Inapplicabilité de la clause selon la cour d’appel. La cour d’appel de Rouen avait jugé que ladite clause ne pouvait recevoir application, en tant qu’elle ne serait pas formelle et limitée et nécessiterait d'être interprétée (CA Rouen, 20 mai 2021, n° 19/03634 N° Lexbase : A33714SN). Précisément, elle avait relevé que la seule lecture de cette clause ne permettait pas de connaître avec certitude son étendue et, notamment, si elle visait seulement les maladies causées par l'amiante.

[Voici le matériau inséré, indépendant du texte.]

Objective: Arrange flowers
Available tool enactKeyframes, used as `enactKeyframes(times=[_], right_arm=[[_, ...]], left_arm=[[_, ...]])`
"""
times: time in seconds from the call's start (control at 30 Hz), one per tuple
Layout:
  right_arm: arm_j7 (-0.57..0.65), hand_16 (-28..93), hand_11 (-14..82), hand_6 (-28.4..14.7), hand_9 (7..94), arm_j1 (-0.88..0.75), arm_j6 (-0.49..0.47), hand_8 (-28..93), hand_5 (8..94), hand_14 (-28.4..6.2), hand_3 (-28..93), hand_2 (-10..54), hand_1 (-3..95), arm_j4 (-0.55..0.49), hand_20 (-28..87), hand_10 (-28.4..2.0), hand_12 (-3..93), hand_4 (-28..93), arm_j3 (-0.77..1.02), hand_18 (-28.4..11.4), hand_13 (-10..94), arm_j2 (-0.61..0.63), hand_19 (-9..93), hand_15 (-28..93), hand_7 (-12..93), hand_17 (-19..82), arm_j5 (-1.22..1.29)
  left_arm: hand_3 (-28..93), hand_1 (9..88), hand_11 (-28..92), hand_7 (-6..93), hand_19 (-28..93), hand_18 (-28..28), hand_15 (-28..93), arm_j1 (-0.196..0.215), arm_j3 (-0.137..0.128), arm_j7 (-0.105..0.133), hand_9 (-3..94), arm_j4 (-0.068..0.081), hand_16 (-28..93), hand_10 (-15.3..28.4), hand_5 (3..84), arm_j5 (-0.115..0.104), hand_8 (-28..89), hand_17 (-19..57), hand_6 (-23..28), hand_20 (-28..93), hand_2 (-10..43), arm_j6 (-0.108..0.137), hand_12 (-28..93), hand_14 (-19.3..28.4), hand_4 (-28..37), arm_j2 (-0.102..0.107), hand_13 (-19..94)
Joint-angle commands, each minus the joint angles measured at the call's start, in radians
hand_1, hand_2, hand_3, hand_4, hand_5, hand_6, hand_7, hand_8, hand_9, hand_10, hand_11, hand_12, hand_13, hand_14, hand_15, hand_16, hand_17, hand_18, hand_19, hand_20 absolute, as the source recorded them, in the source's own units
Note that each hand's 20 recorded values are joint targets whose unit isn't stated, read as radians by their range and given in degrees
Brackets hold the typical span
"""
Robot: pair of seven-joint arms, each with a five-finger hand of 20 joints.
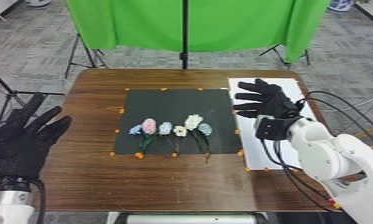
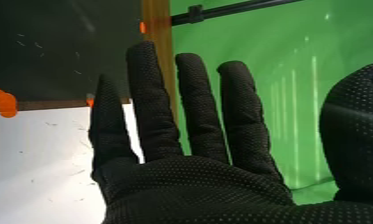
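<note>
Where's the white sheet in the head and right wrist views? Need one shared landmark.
Head view: white sheet on the table's right side, partly hidden by the right robot hand and arm.
Right wrist view: white sheet partly behind the robot hand, next to the dark mat.
Shared landmark: dark mat.

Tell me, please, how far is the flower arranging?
Looks done: the pink, white and blue flowers with green stems lie in a row on the black mat. In hand: nothing; the black-gloved left hand and right hand have open fingers. Remaining: maybe small straightening, because the flower heads sit unevenly.
</note>
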Motion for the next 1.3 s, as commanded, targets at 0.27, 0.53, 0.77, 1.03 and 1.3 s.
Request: enactKeyframes(times=[0.27, 0.53, 0.77, 1.03, 1.3], right_arm=[[0.005, 13, 9.8, 1.2, 49.0, -0.003, -0.007, -13, 45.3, -18.5, 76, 2.7, 17.5, -0.007, 10, -12.7, 12.8, -28, 0.016, -26.9, 41, -0.008, 53, 33, 16, 4, -0.015], [0.012, 13, 9.8, 1.2, 49.3, -0.004, -0.001, -13, 45.6, -18.6, 76, 3.0, 17.5, -0.009, 10, -12.6, 12.8, -28, 0.017, -26.8, 41, -0.010, 53, 33, 16, 4, -0.014], [0.014, 13, 9.9, 1.0, 49.4, -0.005, 0.005, -13, 45.8, -18.6, 76, 3.2, 17.4, -0.009, 11, -12.7, 12.8, -28, 0.012, -26.7, 41, -0.010, 53, 33, 16, 4, -0.023], [0.015, 13, 9.9, 1.1, 49.6, -0.003, 0.014, -13, 45.9, -18.6, 76, 3.3, 17.3, -0.009, 11, -12.7, 12.8, -28, 0.007, -26.5, 41, -0.010, 53, 34, 16, 4, -0.013], [0.011, 13, 10.0, 1.0, 49.8, -0.008, 0.016, -13, 46.0, -18.5, 76, 3.5, 17.3, -0.011, 11, -12.8, 12.8, -28, 0.005, -26.2, 41, -0.008, 53, 34, 16, 4, 0.003]], left_arm=[[77, 17.5, 21, 15.2, 54, 27.1, 47, 0.000, 0.006, -0.012, 28.2, -0.004, -7, 17.3, 27.3, -0.004, -11, -9.6, 3.2, 10, 6.4, 0.017, 13, 26.3, -28.3, -0.006, 22], [77, 17.9, 22, 14.8, 55, 27.4, 51, -0.013, 0.014, -0.022, 29.9, -0.004, -7, 18.2, 27.9, -0.003, -10, -9.0, 3.3, 11, 6.0, 0.015, 13, 27.7, -28.3, -0.008, 24], [77, 17.9, 23, 14.7, 55, 27.2, 50, -0.013, 0.011, -0.026, 30.0, -0.007, -8, 18.3, 28.1, 0.000, -10, -9.0, 3.4, 10, 6.1, 0.010, 13, 27.3, -28.3, -0.011, 24], [77, 17.7, 24, 15.4, 55, 27.1, 51, -0.020, 0.022, -0.025, 29.6, -0.007, -8, 18.5, 27.6, 0.001, -11, -9.7, 3.6, 11, 6.3, 0.015, 13, 27.4, -28.3, -0.010, 23], [77, 17.8, 24, 15.6, 55, 27.1, 51, -0.028, 0.021, -0.034, 29.6, -0.005, -9, 18.5, 27.7, 0.002, -11, -9.7, 3.7, 11, 6.4, 0.011, 12, 27.5, -28.3, -0.008, 23]])
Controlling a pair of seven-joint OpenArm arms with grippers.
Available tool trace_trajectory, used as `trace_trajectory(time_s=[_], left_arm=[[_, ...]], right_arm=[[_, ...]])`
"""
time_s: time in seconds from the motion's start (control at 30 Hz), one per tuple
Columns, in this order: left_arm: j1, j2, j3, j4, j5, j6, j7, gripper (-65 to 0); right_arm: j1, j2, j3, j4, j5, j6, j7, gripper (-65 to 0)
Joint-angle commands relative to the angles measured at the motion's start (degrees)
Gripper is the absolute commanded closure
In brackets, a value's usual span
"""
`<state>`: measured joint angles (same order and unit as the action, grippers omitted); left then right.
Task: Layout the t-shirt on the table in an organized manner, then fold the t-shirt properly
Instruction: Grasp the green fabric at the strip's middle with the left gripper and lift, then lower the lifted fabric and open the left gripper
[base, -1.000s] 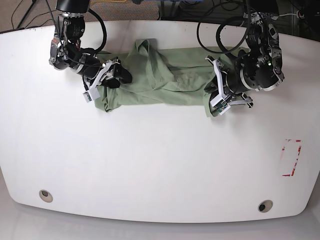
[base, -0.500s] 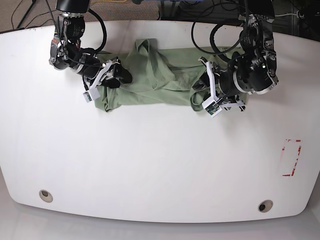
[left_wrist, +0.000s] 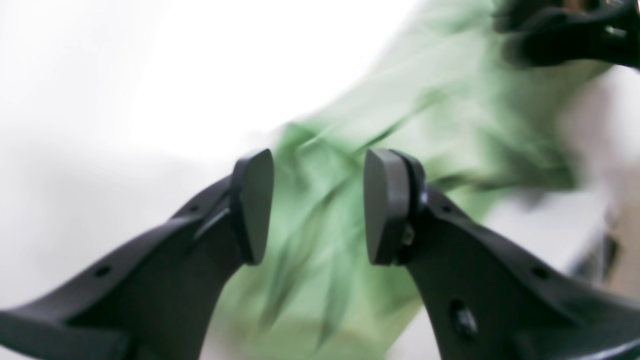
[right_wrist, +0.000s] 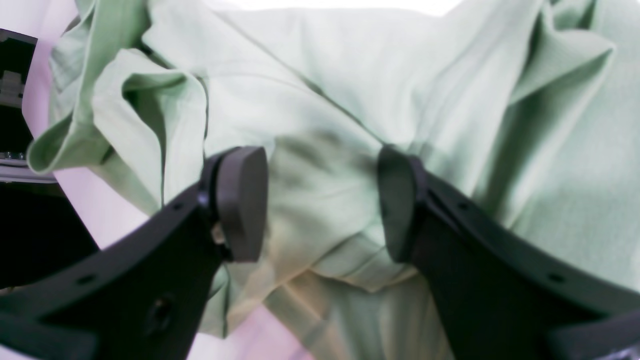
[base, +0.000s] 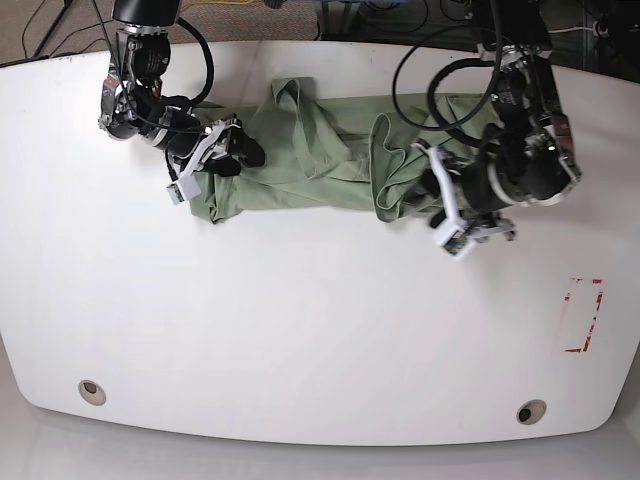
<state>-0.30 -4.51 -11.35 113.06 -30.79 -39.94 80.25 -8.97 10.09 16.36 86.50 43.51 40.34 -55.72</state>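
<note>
I see the t-shirt (base: 320, 160) bunched across the far middle of the table (base: 300, 330), my right gripper (right_wrist: 320, 205) spread over its left end, my left gripper (left_wrist: 317, 205) spread, empty, at its right end.

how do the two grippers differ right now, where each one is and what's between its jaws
The left gripper sits by the t-shirt's bunched end beside bare table; the right gripper rests on the shirt's other end.
The left gripper's view is blurred, with cloth beyond its jaws; the right gripper's view is sharp, with wrinkled cloth filling the gap.
Both have open jaws and neither pinches the shirt.
</note>
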Motion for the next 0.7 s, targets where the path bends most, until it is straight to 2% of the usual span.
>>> trace_trajectory(time_s=[0.0,0.1,0.37,0.67], left_arm=[[0.1,-1.2,-3.2,-0.1,-0.2,-0.1,-1.1,-27.5],[1.6,-3.0,-5.7,-0.8,-0.2,-0.1,-2.5,-27.5],[5.1,-6.6,-5.9,-1.0,0.3,-0.1,-6.8,-27.4],[6.7,-6.1,-5.8,-2.9,4.4,-0.1,-7.3,-27.4]], right_arm=[[0.1,0.4,0.1,0.4,-0.8,-0.3,-1.0,-33.5],[0.0,0.4,0.1,0.4,-0.8,-0.3,-1.0,-33.5],[0.0,0.4,0.1,0.4,-0.8,-0.3,-1.0,-33.5],[0.1,0.4,0.1,0.4,-0.8,-0.3,-1.0,-33.5]])
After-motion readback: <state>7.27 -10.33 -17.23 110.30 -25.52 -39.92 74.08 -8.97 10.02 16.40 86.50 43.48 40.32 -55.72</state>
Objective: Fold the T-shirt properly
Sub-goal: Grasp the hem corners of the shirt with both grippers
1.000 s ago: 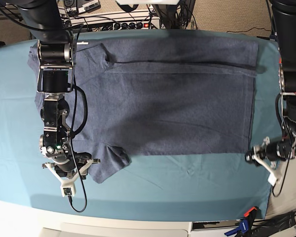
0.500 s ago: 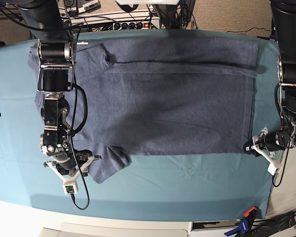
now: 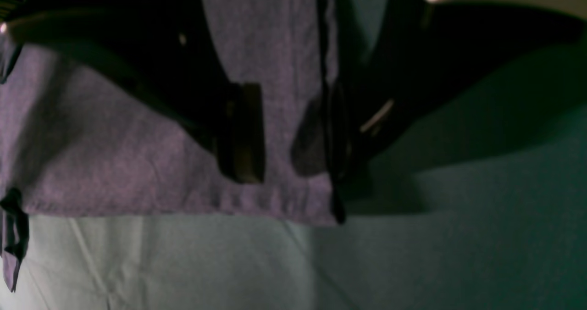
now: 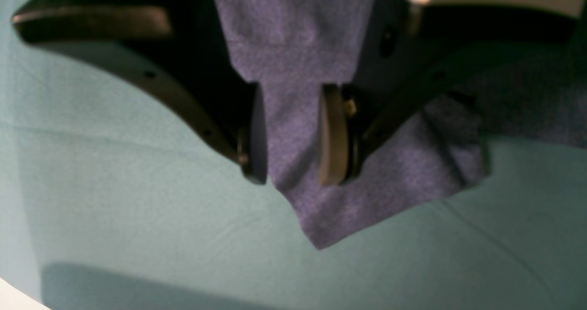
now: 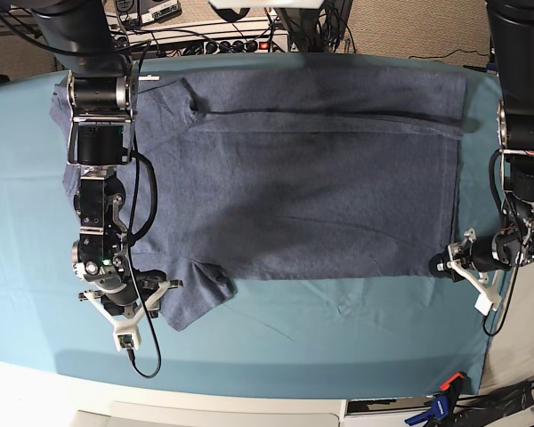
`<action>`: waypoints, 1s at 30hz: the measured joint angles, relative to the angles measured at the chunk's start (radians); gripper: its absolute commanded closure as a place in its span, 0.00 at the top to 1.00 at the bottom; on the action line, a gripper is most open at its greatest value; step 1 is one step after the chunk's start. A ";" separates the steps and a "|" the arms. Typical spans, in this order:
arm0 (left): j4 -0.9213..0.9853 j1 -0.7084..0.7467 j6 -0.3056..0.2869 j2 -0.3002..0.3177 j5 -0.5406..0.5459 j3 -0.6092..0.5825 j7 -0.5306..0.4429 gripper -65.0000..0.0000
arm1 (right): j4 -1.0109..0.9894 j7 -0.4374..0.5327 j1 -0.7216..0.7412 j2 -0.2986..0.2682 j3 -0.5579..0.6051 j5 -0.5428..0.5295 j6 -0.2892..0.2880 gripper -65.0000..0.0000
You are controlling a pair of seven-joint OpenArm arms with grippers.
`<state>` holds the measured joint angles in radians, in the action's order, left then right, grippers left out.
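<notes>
The dark blue-grey T-shirt [image 5: 311, 178] lies spread flat, plain side up, on the teal table cloth [image 5: 338, 338]. My right gripper [image 5: 151, 311] is at the near sleeve on the view's left. In the right wrist view the right gripper [image 4: 291, 140] is open, and the sleeve [image 4: 390, 172] runs between its fingers. My left gripper [image 5: 445, 264] is at the shirt's lower hem corner on the right. In the left wrist view the left gripper [image 3: 284, 135] is open just above that corner of the shirt [image 3: 114, 154], one finger over the cloth's side edge.
A power strip and cables [image 5: 222, 40] lie behind the table's far edge. A clamp [image 5: 445, 396] sits at the near right corner. The table's near edge [image 5: 249, 405] is white. The upper sleeve lies under the right arm's column [image 5: 98, 98].
My left gripper has moved left and slightly up, from beside the table's edge onto the shirt's lower right corner. The right gripper has barely shifted at the sleeve.
</notes>
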<state>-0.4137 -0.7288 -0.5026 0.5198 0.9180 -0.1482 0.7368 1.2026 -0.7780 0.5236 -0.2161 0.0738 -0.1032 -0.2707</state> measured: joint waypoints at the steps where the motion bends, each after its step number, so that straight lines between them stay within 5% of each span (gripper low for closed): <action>1: 0.000 0.000 0.000 0.000 0.000 0.000 0.000 0.35 | 0.000 0.000 0.000 0.000 0.000 0.000 0.000 0.30; 7: 0.000 0.003 0.000 -0.002 -0.009 0.000 0.006 0.00 | 0.000 0.000 0.000 0.000 0.000 0.016 0.000 0.30; 15: 0.000 0.005 -0.011 -0.004 -0.008 0.000 0.008 0.00 | 0.000 0.027 0.000 -0.002 0.000 0.169 0.001 0.31; 19: 0.000 0.005 -0.011 -0.004 -0.008 0.000 0.008 0.00 | -0.001 0.039 0.000 -0.017 0.000 0.185 0.015 0.54; 21: 0.000 0.005 -0.011 -0.004 -0.008 0.000 0.008 0.00 | -0.027 0.068 0.005 -0.031 -0.012 0.181 0.056 0.56; 26: 0.002 0.005 -0.045 -0.005 -0.008 0.000 0.010 0.00 | -0.208 0.080 0.042 -0.035 -0.208 0.055 0.065 0.56; 30: 0.002 0.006 -0.048 -0.005 0.010 -0.001 0.017 0.00 | -0.306 0.063 0.068 -0.036 -0.390 -0.043 -0.045 0.56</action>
<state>-0.4118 -0.7231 -0.5507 0.5148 0.9279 -0.1493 0.7536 0.8970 -0.7155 0.5915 -0.2520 -0.3164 -0.1459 -0.3157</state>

L’arrêt avait retenu que les assureurs, qui recouraient à la notion de « cause technique », à savoir l'exposition des salariés à l'amiante, étaient contraintes d'interpréter la clause et d'expliquer la nature du lien de causalité qui reliait le préjudice spécifique d'anxiété subi par les anciens salariés de la société ACH à l'amiante.

Elle les avait donc condamnés à verser à la société la somme de 2 115 794,45 euros au titre des garanties responsabilité civile et frais de défense.

Cassation : applicabilité de la clause. Les assureurs ont alors formé un pourvoi. Ils obtiennent gain de cause devant la Haute juridiction, qui rappelle d’abord, qu’il résulte de l’article L. 113-1 du Code des assurances N° Lexbase : L0060AAH que les clauses d'exclusion de garantie qui privent l'assuré du bénéfice de la garantie en considération de circonstances particulières de la réalisation du risque doivent être formelles et limitées ; ensuite qu’une clause d'exclusion n'est pas formelle lorsqu'elle ne se réfère pas à des critères précis et nécessite interprétation (cf. Cass. civ. 1, 22 mai 2001, n° 99-10.849, publié au bulletin N° Lexbase : A5004ATI ; et plus récemment : Cass. civ. 3, 27 octobre 2016, n° 15-23.841, FS-P+B  N° Lexbase : A3270SC4 ; Cass. civ. 2, 26 novembre 2020, n° 19-16.435, F-P+B+I N° Lexbase : A173538R).

Or, en l’espèce, la Haute juridiction estime que la clause, qui excluait de la garantie, de façon claire et précise, tous les dommages corporels causés par l'amiante, ne requérait pas interprétation.

À noter que la Cour de cassation opère dans ce domaine un véritable contrôle de l’appréciation des clauses par les juges du fond.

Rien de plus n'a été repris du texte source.